Overcoming Playoff Game Day Jitters

Guest post by Heather Henderson,Associate Director of Internet Marketing at RIP-IT Sports

Almost every athlete will tell you that they get game day jitters before any big game, especially if it’s an all-star or playoff tournament. Sometimes the nerves will set in a few days or just a few hours before the beginning of the game and then either two things happen: 1) the nerves will get the better of the player and result in inconsistent play or 2) the jitters will inspire the player to really step up and compete at their best. Noted sports psychologist Jacqui Louder has said, “Good nerves are when our feelings and thoughts assist us positively to perform and complete the task or performance to a level we are happy with,” and today we will discuss a few drills (and tips) to turn playoff game jitters into “good nerves” and the best playoff performance possible.

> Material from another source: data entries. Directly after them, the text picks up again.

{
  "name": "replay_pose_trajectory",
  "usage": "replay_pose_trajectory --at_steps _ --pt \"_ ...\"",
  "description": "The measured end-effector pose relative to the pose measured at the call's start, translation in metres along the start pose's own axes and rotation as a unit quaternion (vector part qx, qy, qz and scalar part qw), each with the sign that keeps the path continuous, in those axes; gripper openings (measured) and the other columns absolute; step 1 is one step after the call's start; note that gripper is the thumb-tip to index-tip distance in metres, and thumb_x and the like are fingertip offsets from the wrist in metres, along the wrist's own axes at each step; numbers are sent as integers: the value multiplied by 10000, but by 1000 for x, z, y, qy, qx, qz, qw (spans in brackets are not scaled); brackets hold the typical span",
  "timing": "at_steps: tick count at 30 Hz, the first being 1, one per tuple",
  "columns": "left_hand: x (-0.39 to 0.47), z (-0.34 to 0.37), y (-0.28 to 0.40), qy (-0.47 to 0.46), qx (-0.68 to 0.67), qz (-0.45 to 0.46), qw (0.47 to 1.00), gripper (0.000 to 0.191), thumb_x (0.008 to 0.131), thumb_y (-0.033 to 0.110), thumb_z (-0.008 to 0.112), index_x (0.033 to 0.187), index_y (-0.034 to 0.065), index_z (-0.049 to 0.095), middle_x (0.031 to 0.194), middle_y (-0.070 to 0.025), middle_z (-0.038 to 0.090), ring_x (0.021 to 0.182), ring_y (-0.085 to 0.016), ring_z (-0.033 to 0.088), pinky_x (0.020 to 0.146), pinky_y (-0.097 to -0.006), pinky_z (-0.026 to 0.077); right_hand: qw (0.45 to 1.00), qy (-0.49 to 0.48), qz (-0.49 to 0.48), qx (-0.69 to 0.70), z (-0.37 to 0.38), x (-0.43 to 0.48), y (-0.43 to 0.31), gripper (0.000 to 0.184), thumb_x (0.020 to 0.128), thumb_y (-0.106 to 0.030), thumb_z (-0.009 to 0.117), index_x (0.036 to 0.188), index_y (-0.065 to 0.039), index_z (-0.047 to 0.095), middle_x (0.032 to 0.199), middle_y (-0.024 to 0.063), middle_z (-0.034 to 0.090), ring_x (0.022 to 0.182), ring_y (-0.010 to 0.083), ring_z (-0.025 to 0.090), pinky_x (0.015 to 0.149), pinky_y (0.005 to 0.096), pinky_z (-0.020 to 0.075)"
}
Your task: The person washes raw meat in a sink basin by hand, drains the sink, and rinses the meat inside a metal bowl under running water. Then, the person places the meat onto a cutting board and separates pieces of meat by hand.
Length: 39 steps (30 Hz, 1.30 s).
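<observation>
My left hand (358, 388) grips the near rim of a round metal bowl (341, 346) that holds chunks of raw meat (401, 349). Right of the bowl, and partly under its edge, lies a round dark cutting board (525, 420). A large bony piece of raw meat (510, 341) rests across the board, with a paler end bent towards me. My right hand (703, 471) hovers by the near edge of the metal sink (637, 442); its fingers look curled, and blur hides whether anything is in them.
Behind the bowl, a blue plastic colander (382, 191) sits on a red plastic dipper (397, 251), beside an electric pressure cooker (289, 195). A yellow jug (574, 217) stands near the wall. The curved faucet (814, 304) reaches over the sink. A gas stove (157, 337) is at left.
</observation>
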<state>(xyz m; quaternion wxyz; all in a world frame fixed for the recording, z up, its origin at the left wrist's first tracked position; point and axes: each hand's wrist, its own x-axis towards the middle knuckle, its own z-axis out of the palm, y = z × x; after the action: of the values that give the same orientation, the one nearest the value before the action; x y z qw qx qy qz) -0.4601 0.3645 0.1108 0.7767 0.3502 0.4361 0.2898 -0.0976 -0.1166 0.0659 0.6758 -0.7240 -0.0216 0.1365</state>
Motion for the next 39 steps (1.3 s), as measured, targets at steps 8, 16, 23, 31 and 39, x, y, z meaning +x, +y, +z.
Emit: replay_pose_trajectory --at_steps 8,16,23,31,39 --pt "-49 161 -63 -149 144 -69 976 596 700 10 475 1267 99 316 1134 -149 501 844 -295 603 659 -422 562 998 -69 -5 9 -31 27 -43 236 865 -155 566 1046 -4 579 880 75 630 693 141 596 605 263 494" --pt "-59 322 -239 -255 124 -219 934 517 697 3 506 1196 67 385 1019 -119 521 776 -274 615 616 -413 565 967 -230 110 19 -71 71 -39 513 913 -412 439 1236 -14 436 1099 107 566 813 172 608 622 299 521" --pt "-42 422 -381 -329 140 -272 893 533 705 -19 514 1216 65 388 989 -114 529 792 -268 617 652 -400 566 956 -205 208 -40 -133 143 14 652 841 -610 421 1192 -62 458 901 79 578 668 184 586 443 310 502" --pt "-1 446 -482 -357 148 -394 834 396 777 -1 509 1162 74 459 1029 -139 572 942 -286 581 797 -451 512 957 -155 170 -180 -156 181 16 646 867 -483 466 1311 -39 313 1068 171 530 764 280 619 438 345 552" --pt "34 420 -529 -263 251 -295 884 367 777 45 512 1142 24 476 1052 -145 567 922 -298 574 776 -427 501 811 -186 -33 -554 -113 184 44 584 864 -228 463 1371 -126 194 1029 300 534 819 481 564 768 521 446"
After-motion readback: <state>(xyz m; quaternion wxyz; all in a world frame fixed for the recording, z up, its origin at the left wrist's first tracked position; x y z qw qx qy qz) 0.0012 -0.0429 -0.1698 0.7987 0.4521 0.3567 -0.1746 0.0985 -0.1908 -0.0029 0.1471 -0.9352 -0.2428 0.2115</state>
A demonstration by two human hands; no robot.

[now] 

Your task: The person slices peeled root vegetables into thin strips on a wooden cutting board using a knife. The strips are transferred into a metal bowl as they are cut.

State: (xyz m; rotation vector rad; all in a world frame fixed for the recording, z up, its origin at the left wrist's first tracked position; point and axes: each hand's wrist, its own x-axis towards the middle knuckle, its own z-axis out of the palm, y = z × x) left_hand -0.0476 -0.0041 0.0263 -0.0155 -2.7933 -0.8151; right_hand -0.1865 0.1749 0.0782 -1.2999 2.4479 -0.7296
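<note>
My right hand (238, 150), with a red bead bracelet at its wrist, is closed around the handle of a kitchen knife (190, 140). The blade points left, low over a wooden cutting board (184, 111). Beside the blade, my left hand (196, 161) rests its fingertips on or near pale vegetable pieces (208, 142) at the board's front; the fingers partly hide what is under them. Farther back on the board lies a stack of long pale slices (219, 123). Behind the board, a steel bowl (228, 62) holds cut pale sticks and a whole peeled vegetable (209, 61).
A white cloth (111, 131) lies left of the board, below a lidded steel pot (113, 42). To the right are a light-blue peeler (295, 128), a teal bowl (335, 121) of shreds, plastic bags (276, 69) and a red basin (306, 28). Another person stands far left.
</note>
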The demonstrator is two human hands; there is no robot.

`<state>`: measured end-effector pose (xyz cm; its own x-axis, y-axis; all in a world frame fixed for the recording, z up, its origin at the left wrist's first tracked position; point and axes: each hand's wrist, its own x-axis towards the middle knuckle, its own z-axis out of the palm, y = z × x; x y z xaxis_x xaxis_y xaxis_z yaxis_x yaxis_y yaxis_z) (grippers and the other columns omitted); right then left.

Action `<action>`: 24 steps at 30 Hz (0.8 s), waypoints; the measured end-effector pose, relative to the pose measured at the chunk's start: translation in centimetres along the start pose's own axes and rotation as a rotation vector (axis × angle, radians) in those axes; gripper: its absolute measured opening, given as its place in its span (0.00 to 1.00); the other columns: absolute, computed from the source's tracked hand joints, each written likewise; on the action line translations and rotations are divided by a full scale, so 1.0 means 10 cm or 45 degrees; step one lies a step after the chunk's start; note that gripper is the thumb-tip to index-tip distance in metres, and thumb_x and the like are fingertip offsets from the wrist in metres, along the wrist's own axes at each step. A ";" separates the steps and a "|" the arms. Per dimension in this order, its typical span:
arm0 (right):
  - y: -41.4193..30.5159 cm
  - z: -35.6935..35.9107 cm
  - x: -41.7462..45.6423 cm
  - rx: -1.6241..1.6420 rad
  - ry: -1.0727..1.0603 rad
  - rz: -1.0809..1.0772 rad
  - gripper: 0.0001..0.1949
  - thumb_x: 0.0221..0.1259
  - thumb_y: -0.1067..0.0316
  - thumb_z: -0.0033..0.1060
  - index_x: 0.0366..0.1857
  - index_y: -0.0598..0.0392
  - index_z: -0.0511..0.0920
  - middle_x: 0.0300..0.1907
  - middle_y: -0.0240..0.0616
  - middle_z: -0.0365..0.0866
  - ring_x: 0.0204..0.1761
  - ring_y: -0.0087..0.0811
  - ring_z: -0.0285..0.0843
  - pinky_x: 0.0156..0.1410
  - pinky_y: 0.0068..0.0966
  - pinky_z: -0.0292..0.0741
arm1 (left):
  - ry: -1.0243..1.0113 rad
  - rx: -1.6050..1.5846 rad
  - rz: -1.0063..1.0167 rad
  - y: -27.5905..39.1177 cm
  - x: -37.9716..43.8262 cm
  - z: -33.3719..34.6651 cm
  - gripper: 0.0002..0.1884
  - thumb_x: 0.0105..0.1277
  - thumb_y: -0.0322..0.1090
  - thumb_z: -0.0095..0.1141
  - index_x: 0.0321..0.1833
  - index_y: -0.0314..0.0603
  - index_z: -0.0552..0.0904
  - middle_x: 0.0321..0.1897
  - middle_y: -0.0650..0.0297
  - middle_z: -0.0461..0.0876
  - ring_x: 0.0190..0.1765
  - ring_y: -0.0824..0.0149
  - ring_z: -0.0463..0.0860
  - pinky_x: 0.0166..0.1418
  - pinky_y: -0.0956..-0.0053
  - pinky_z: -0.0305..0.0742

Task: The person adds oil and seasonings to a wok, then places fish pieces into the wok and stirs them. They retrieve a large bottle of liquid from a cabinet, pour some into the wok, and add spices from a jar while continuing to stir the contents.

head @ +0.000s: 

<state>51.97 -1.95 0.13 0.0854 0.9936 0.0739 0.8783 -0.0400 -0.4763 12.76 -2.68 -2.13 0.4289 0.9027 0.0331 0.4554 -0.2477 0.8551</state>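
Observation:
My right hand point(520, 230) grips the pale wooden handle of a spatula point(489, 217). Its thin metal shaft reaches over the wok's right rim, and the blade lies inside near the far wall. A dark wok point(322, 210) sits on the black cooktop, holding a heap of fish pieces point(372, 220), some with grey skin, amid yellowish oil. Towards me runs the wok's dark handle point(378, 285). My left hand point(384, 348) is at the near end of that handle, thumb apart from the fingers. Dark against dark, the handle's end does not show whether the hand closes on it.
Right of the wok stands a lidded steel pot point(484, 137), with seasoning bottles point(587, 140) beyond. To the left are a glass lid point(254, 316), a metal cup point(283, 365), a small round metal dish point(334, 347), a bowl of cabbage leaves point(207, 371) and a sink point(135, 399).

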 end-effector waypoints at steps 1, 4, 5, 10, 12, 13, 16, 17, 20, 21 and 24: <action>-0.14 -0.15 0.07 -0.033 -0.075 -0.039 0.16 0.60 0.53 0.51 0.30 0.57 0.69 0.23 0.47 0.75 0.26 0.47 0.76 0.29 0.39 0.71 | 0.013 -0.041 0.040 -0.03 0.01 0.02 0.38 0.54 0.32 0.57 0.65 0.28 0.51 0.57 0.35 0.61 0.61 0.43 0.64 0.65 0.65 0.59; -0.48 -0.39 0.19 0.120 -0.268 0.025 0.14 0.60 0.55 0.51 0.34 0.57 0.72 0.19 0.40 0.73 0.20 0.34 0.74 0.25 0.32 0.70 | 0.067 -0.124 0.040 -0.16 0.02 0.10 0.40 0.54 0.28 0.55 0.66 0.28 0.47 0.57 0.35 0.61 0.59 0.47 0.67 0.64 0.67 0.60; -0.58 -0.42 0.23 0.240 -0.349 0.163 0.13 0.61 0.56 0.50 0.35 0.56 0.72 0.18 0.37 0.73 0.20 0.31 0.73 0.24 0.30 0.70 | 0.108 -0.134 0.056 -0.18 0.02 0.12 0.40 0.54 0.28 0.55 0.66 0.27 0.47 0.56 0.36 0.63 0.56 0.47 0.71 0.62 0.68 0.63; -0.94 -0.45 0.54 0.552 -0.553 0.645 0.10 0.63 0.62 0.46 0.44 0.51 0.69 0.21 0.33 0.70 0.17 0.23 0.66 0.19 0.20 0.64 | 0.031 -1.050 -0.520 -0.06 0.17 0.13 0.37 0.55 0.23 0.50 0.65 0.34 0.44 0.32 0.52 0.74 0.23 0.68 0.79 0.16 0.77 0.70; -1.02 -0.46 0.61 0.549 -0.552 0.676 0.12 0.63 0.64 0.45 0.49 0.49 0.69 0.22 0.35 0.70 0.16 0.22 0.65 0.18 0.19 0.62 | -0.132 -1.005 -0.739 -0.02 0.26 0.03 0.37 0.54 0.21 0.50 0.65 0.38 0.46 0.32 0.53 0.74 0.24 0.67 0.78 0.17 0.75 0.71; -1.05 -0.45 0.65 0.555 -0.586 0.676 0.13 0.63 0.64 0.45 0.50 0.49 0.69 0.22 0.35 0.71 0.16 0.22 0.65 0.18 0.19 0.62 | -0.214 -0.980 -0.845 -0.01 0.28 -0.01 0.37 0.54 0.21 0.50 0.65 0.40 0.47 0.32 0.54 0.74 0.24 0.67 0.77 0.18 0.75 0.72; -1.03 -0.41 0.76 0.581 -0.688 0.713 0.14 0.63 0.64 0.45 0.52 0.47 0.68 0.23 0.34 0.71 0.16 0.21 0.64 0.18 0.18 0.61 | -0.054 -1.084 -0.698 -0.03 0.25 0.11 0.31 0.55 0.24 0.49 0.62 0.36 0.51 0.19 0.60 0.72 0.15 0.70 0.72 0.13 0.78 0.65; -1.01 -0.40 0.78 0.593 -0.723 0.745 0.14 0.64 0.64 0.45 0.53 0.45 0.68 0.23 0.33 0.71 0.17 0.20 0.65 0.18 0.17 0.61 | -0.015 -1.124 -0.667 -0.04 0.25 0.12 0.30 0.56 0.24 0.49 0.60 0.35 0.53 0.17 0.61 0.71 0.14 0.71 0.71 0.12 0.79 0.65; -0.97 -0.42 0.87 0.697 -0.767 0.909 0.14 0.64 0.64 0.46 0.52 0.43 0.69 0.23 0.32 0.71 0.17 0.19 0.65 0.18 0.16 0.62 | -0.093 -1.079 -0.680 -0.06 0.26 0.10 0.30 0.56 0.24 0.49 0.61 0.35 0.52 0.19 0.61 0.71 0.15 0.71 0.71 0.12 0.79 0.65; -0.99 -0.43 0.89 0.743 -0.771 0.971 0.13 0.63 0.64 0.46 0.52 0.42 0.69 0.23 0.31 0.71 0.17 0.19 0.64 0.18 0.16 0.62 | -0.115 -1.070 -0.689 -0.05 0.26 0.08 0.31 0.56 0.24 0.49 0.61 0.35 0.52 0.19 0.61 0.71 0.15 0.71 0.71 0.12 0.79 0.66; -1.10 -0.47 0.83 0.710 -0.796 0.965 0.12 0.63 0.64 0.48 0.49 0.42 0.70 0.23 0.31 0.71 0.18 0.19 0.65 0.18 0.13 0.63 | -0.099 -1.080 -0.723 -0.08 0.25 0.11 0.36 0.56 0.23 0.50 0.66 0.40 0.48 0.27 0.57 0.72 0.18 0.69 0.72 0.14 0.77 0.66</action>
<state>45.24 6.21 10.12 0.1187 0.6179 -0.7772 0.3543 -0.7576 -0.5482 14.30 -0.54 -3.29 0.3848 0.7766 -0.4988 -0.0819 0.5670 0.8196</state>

A Few Days Before the Game

Many athletes will experience anxiety a few days (typically between 3 and 5) before a big playoff tournament or championship game. This anxiety is often called “pressure to compete” and leaves players feeling worried and nervous at the thought of participating in the game. Players who feel the jitters a few days before the playoff game often bombard themselves with negative questions like, “Will I let my team down?” “Will I play inconsistently?” “What if the team loses because of a mistake I made?”

These questions are not helpful and acclaimed sports and life coach Tony Robbins has recommended that asking the right questions can change a person’s outlook on the game and their performance. Instead of worrying if you let the team down, instead focus and ask yourself how you can lead the team to victory. Robbins also suggests that our physical state can impact play and suggests taking your energy level to a more efficient level, “The higher your energy level, the more efficient your body. The more efficient your body, the better you feel and the more you will use your talent to produce outstanding results.”

Tips for Jitters a Few Days Before the Playoff Game:

• Ask Questions- Avoid negative, self deprecating questions and ask constructive questions that help you envision a positive outcome.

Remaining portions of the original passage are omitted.